Assignment :: Return the lines from the start of the data through the line with "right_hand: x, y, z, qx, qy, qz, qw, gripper". Include both of those lines and no others.

Excerpted records ::
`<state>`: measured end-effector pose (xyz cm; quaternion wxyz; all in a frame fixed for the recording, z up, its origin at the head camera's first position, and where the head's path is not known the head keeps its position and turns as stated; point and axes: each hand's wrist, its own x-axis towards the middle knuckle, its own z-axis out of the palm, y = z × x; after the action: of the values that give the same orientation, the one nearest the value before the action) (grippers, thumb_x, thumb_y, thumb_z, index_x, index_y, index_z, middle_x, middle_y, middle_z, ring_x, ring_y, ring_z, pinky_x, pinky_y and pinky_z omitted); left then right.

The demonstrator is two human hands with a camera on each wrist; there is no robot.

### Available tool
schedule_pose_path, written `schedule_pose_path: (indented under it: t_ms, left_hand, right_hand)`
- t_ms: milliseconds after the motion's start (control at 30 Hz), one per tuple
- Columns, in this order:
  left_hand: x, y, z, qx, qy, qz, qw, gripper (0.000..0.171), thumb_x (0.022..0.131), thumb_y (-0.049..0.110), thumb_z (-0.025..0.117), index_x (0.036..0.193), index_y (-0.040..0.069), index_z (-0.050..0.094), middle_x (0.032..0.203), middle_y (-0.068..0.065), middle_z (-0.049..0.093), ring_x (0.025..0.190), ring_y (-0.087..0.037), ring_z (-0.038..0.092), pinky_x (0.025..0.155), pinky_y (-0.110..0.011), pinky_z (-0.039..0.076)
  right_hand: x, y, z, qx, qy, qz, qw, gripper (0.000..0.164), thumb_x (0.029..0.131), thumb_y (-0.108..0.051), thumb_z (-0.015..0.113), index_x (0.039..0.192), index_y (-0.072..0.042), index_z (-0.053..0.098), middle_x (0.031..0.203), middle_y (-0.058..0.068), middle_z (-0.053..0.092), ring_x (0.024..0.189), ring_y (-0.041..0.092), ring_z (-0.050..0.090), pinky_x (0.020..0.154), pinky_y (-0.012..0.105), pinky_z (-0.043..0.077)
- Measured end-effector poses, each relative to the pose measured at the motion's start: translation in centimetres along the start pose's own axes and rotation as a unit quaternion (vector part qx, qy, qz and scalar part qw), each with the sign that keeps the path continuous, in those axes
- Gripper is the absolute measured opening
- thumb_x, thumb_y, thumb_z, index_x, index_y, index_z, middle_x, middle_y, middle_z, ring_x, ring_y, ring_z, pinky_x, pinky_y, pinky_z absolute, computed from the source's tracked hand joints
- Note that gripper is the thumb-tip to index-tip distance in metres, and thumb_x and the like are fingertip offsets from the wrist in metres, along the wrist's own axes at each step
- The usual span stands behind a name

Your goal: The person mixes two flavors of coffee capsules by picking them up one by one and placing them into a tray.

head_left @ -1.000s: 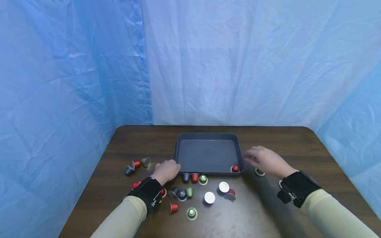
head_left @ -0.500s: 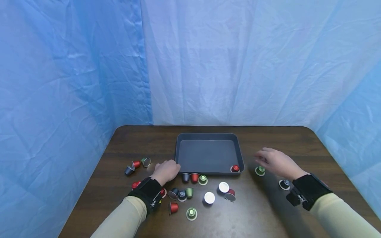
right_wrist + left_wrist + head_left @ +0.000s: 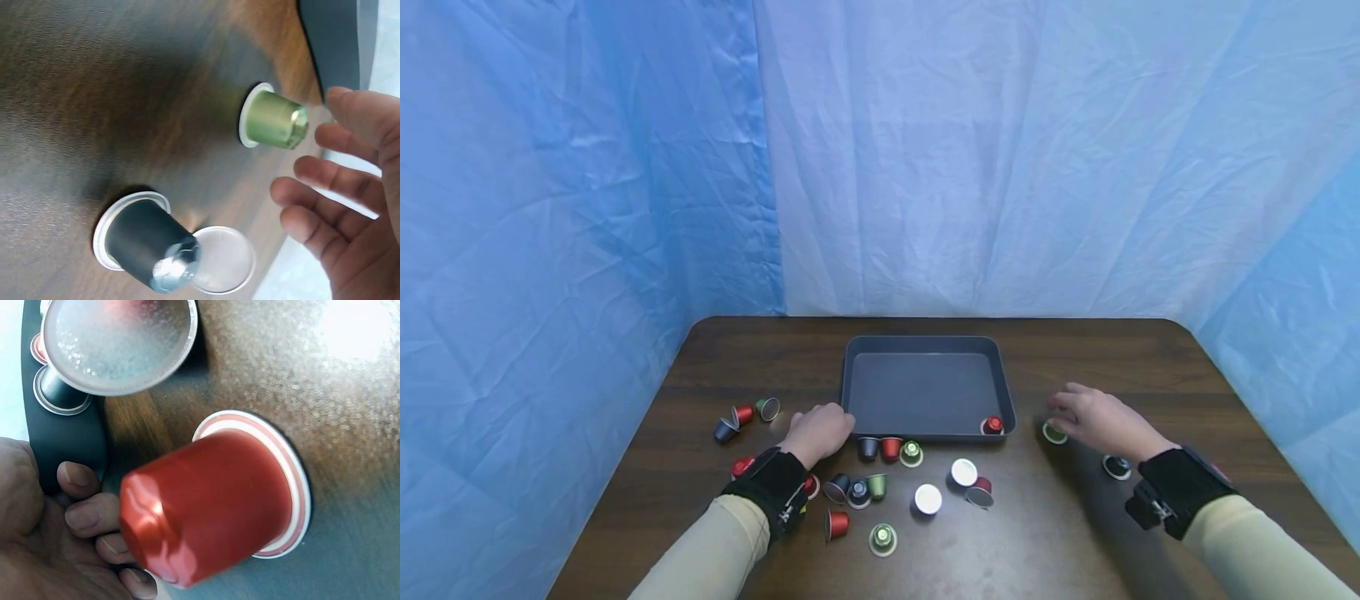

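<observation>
My left hand [image 3: 822, 430] is at the front left corner of the dark tray [image 3: 925, 337], its fingers curled at the rim, which it seems to grip. In the left wrist view a red coffee capsule [image 3: 206, 506] lies close by the curled fingers [image 3: 94, 514]. My right hand [image 3: 1095, 421] hovers to the right of the tray over a green coffee capsule [image 3: 272, 119]. Thumb and fingers are parted around the capsule's top, with a gap still visible. A dark capsule [image 3: 150, 240] stands nearer my right wrist. Inside the tray's front right corner sits a red capsule [image 3: 992, 425].
Several capsules lie in front of the tray, among them a white-lidded one [image 3: 928, 499] and a green one [image 3: 883, 539]. At the left are a red capsule [image 3: 742, 414], a dark one [image 3: 726, 430] and a green one [image 3: 768, 408]. Blue sheeting [image 3: 1000, 167] hangs behind the table.
My right hand has moved away from the tray's right edge, then lowered toward the green capsule. The left hand and the tray have stayed in place.
</observation>
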<state>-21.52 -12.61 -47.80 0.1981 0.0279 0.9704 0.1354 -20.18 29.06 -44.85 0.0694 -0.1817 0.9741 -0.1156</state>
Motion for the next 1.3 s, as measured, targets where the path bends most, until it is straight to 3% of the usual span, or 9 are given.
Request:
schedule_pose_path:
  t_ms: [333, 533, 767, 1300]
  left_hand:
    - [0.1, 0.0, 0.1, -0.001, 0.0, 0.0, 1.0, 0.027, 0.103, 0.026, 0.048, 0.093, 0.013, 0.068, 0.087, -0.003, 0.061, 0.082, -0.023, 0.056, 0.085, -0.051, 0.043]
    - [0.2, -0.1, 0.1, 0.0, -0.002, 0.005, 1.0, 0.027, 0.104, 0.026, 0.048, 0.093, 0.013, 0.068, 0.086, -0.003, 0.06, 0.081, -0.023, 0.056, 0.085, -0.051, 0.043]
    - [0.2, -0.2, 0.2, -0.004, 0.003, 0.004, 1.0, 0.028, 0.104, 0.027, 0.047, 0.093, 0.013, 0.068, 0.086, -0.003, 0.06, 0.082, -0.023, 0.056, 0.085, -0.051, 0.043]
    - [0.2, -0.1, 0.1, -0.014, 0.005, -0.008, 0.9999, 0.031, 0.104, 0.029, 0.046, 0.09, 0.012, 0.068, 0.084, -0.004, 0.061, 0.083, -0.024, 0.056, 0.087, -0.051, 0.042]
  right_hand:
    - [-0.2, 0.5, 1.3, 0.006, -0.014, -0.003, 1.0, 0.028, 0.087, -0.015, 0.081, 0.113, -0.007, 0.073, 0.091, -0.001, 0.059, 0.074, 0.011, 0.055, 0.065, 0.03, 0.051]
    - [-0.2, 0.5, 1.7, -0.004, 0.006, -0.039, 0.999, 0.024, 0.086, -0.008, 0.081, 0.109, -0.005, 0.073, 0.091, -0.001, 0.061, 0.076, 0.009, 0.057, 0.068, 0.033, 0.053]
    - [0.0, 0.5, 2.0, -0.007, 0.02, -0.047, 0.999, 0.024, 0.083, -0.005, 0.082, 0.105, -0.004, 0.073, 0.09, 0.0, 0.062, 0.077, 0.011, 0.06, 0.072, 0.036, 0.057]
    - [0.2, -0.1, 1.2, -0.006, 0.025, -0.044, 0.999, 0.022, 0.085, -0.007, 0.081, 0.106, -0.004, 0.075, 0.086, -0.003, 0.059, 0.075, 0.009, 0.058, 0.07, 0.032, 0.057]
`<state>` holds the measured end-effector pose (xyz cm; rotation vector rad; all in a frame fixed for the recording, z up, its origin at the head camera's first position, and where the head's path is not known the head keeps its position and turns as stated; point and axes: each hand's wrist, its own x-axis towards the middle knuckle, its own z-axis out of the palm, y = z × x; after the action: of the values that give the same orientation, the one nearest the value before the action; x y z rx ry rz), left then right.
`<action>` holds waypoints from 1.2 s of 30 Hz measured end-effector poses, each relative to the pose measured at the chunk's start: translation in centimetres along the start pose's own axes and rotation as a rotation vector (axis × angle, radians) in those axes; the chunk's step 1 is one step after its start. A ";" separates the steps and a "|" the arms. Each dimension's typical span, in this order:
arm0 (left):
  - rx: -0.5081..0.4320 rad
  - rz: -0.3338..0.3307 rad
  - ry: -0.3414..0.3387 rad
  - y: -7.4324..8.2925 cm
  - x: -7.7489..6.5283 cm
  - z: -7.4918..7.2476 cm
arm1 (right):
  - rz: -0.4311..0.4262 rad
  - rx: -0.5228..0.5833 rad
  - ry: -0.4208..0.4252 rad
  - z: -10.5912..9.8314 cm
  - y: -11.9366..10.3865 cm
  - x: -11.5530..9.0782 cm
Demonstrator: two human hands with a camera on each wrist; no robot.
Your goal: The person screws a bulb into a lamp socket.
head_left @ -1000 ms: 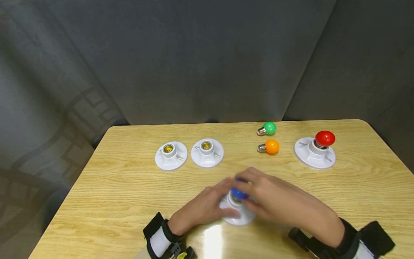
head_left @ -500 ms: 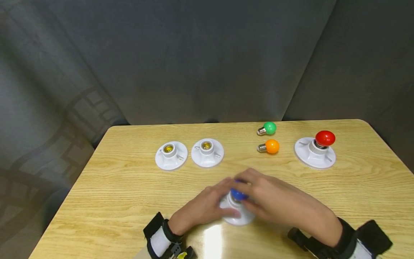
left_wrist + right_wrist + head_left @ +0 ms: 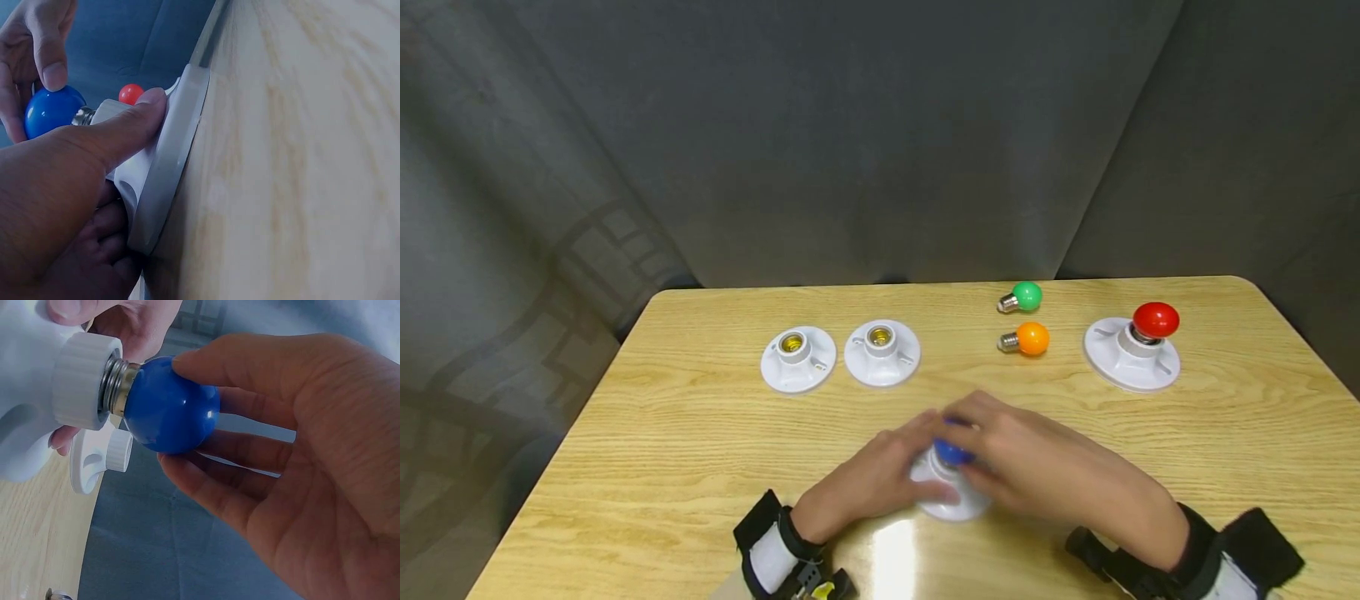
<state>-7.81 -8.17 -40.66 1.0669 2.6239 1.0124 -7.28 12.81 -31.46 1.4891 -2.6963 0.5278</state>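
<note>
A blue light bulb (image 3: 169, 406) has its metal screw end partly inside a white lamp socket (image 3: 81, 381); some thread still shows in the right wrist view. My right hand (image 3: 1026, 442) holds the bulb's round glass with thumb and fingertips spread around it. The left hand (image 3: 887, 471) grips the socket's round base, its thumb (image 3: 134, 122) lying across the top and the fingers curled at the far rim. That base stands on the wooden table, partly covered by both hands in the head view.
Two sockets without bulbs, one at the left (image 3: 798, 359) and one beside it (image 3: 882, 353), stand farther back. A green bulb (image 3: 1027, 296) and an orange bulb (image 3: 1033, 338) lie on the table (image 3: 662, 433). A red bulb (image 3: 1156, 320) sits in a socket (image 3: 1131, 367) at right.
My right wrist has shifted slightly left, and the blue bulb appears a little lower in the socket. The left hand keeps its place on the base.
</note>
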 end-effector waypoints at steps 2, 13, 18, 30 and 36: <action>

The answer ::
`<state>`: measured end-effector pose (xyz cm; quaternion wxyz; all in a frame fixed for the recording, z up, its origin at the head camera's first position, and where the head's path is not known the head keeps its position and turns as stated; point and axes: each hand's wrist, its own x-axis towards the middle knuckle, its own z-axis out of the palm, y = z × x; after the action: of the values that give the same orientation, the one nearest the value before the action) (grippers, thumb_x, thumb_y, thumb_z, index_x, index_y, index_z, middle_x, middle_y, middle_z, ring_x, ring_y, ring_z, pinky_x, pinky_y and pinky_z omitted); left then right.

The demonstrator is two human hands with a camera on each wrist; there is no robot.

### Available tool
schedule_pose_path, written `schedule_pose_path: (indented under it: t_ms, left_hand, right_hand)`
- t_ms: milliseconds after the motion's start (control at 30 Hz), one per tuple
- Columns, in this order:
  left_hand: x, y, z, qx, qy, qz, qw, gripper (0.000..0.171), thumb_x (0.022..0.131), thumb_y (-0.049..0.110), thumb_z (-0.025..0.117), index_x (0.036..0.193), index_y (-0.040..0.069), index_z (-0.050..0.094), middle_x (0.032..0.203), middle_y (-0.068..0.065), middle_z (-0.049..0.093), ring_x (0.025..0.190), ring_y (-0.087..0.037), ring_z (-0.038..0.092), pinky_x (0.025..0.155), pinky_y (-0.110..0.011), pinky_z (-0.039..0.076)
  right_hand: x, y, z, qx, qy, qz, qw, gripper (0.000..0.164), thumb_x (0.029..0.131), thumb_y (-0.108..0.051), thumb_z (-0.015..0.113), index_x (0.039..0.192), index_y (-0.072..0.042), index_z (-0.053..0.098), middle_x (0.031..0.203), middle_y (-0.058..0.068), middle_z (-0.053..0.092), ring_x (0.024..0.189), ring_y (-0.041..0.092), ring_z (-0.050..0.090), pinky_x (0.020..0.154), pinky_y (-0.012..0.105), pinky_z (-0.043..0.077)

The response to this exercise is now complete.